Haglund’s deformity

General information

Haglund’s deformity (Haglund syndrome) is a type of osteochondropathy characterized by the appearance of an osteophyte or bony outgrowth on the back of the heel bone, just above the Achilles tendon attachment site. This pathology is named after the Swedish orthopedists who first described it in the early XX century. The heel bone is the largest in the foot. It is the attachment for the powerful Achilles tendon, which provides full-fledged work of the ankle joint and plantar flexion of the foot. This tendon allows a person to stand, jump, and run on his toes.

The articular bursa above the heel bone ensures easy tendon gliding.
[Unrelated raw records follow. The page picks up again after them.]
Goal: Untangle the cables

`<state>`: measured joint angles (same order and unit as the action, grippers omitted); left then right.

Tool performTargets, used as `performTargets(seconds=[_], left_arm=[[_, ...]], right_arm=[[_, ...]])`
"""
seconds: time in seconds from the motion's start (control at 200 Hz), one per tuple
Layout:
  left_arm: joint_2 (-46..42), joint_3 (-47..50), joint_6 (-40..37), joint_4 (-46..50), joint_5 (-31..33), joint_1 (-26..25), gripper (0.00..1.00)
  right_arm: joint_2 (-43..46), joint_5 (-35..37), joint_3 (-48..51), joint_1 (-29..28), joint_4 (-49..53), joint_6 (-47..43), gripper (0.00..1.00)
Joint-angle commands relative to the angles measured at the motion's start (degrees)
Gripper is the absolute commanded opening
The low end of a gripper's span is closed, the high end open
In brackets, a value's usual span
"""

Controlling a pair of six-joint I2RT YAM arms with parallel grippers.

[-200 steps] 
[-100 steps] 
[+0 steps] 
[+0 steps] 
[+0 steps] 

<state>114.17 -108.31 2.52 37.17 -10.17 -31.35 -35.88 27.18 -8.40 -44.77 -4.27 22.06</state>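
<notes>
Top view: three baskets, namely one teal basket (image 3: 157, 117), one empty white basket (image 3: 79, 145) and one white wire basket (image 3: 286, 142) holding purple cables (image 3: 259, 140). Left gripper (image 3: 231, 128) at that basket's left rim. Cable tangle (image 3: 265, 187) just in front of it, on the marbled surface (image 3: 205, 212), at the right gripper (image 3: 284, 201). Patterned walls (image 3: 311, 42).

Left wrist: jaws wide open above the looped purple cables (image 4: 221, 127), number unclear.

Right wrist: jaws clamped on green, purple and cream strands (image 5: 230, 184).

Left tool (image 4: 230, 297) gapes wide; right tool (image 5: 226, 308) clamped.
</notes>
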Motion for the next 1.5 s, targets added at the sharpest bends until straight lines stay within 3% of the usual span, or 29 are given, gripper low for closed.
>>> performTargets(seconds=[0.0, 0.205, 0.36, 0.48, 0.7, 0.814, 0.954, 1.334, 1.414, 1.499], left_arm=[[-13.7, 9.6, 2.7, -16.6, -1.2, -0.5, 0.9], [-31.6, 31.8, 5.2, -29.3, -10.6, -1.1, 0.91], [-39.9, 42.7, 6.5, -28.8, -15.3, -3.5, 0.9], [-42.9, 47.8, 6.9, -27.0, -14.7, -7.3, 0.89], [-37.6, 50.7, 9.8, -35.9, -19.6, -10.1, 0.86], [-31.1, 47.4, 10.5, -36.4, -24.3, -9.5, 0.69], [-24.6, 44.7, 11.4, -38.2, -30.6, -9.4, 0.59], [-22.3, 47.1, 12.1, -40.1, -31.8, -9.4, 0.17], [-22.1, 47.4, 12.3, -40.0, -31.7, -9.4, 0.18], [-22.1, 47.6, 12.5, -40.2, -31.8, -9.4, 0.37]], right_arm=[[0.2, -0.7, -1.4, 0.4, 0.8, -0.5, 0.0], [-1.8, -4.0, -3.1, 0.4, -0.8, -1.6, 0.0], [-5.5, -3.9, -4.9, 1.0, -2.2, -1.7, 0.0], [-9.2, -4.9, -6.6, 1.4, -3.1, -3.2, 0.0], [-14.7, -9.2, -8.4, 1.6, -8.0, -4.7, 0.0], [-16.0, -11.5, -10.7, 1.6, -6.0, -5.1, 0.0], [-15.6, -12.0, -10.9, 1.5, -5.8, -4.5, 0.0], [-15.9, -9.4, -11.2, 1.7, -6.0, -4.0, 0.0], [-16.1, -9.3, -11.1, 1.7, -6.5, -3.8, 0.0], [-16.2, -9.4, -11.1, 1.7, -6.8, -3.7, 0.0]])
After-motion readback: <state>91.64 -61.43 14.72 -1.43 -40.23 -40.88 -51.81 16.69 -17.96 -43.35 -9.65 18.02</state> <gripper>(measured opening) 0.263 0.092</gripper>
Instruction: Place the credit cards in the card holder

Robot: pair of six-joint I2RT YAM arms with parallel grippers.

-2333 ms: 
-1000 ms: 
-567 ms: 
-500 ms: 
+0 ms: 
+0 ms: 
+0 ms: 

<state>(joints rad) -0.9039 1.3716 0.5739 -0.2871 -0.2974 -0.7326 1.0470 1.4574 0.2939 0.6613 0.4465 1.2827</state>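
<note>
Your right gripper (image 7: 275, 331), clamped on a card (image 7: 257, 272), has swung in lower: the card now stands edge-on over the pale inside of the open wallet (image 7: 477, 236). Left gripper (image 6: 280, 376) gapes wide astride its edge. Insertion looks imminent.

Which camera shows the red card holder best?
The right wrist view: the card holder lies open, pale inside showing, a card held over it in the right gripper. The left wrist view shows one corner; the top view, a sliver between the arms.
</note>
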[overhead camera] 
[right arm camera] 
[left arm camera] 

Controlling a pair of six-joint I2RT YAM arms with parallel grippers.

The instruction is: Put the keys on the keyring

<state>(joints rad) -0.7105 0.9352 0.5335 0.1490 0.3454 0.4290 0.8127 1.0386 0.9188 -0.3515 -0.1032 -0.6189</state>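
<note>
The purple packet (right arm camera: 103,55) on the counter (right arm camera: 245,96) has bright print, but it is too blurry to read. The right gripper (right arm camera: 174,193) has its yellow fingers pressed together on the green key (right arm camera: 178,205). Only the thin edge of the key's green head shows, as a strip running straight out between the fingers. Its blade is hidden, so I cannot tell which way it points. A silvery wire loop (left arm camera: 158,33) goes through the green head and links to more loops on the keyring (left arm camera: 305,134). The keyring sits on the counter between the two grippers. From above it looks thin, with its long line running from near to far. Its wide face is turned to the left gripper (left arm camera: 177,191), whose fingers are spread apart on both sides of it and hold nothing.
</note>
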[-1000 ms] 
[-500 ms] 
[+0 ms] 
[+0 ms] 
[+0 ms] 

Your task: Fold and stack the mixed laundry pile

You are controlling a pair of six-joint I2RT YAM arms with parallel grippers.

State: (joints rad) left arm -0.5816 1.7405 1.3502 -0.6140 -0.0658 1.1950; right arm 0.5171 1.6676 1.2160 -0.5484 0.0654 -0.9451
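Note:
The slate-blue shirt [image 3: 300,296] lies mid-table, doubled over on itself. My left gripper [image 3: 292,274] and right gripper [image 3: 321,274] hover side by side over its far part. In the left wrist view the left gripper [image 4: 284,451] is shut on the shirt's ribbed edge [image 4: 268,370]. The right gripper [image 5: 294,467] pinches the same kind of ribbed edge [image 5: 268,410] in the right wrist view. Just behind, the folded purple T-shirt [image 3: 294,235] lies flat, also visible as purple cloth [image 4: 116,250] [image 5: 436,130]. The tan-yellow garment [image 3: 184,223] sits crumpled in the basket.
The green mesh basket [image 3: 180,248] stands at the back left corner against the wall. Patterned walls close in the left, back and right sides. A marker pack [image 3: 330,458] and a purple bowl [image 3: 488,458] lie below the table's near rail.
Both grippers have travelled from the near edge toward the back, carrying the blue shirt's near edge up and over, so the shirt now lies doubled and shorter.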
If the tendon is regularly traumatized, it becomes inflamed and loses its function. In response, pathological cartilage tissue is formed, and abnormal cartilage is formed as a protective structure. Its appearance should strengthen the area of constant irritation and improve tendon gliding, but the pathologic structure makes this impossible.

The cartilage can grow for years, gradually forming spikes that traumatize the tendon. Thus, a vicious circle appears. As a result of regular tendon trauma, aseptic (i.e., not associated with infection) necrosis gradually develops in the calcaneal tuberosity. The pathology originates in childhood, gradually develops, and manifests clinically in adolescence.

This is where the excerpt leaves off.